If you use deep learning for unsupervised part-of-speech tagging of Sanskrit 1, or knowledge discovery in physics 2, you probably don’t need to worry about model fairness. If you’re a data scientist working at a place where decisions are made about people, however, or an academic researching models that will be used to such ends, chances are that you’ve already been thinking about this topic. — Or feeling that you should. And thinking about this is hard.
It is hard for several reasons. In this text, I will go into just one.
The forest for the trees
Nowadays, it is hard to find a modeling framework that does not include functionality to assess fairness. (Or is at least planning to.) And the terminology sounds so familiar, as well: “calibration”, “predictive parity”, “equal true [false] positive rate”… It almost seems as though we could just take the metrics we make use of anyway (recall or precision, say), test for equality across groups, and that’s it. Let’s assume, for a second, it really was that simple. Then the question still is: Which metrics, exactly, do we choose?
In reality things are not simple. And it gets worse. For very good reasons, there is a close connection in the ML fairness literature to concepts that are primarily treated in other disciplines, such as the legal sciences: discrimination and disparate impact (both not being far from yet another statistical concept, statistical parity). Statistical parity means that if we have a classifier, say to decide whom to hire, it should result in as many applicants from the disadvantaged group (e.g., Black people) being hired as from the advantaged one(s). But that is quite a different requirement from, say, equal true/false positive rates!
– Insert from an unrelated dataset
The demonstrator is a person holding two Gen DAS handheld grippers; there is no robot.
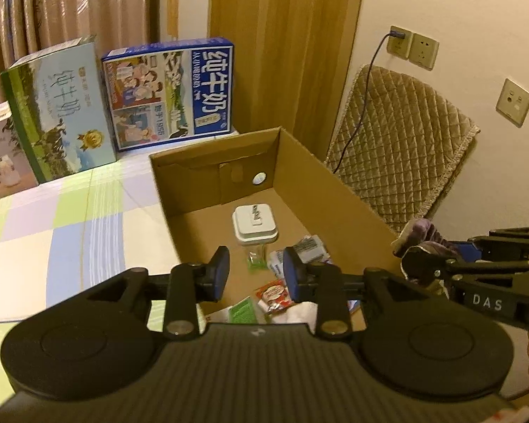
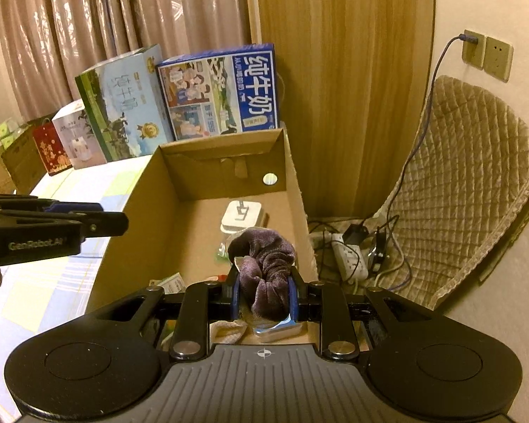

So despite all that abundance of software, guides, and decision trees, even: This is not a simple, technical decision. It is, in fact, a technical decision only to a small degree.
Common sense, not math
Let me start this section with a disclaimer: Most of the sources referenced in this text appear, or are implied on the “Guidance” page of IBM’s framework AI Fairness 360. If you read that page, and everything that’s said and not said there appears clear from the outset, then you may not need this more verbose exposition. If not, I invite you to read on.
Papers on fairness in machine learning, as is common in fields like computer science, abound with formulae. Even the papers referenced here, though selected not for their theorems and proofs but for the ideas they harbor, are no exception. But to start thinking about fairness as it might apply to an ML process at hand, common language – and common sense – will do just fine. If, after analyzing your use case, you judge that the more technical results are relevant to the process in question, you will find that their verbal characterizations will often suffice. It is only when you doubt their correctness that you will need to work through the proofs.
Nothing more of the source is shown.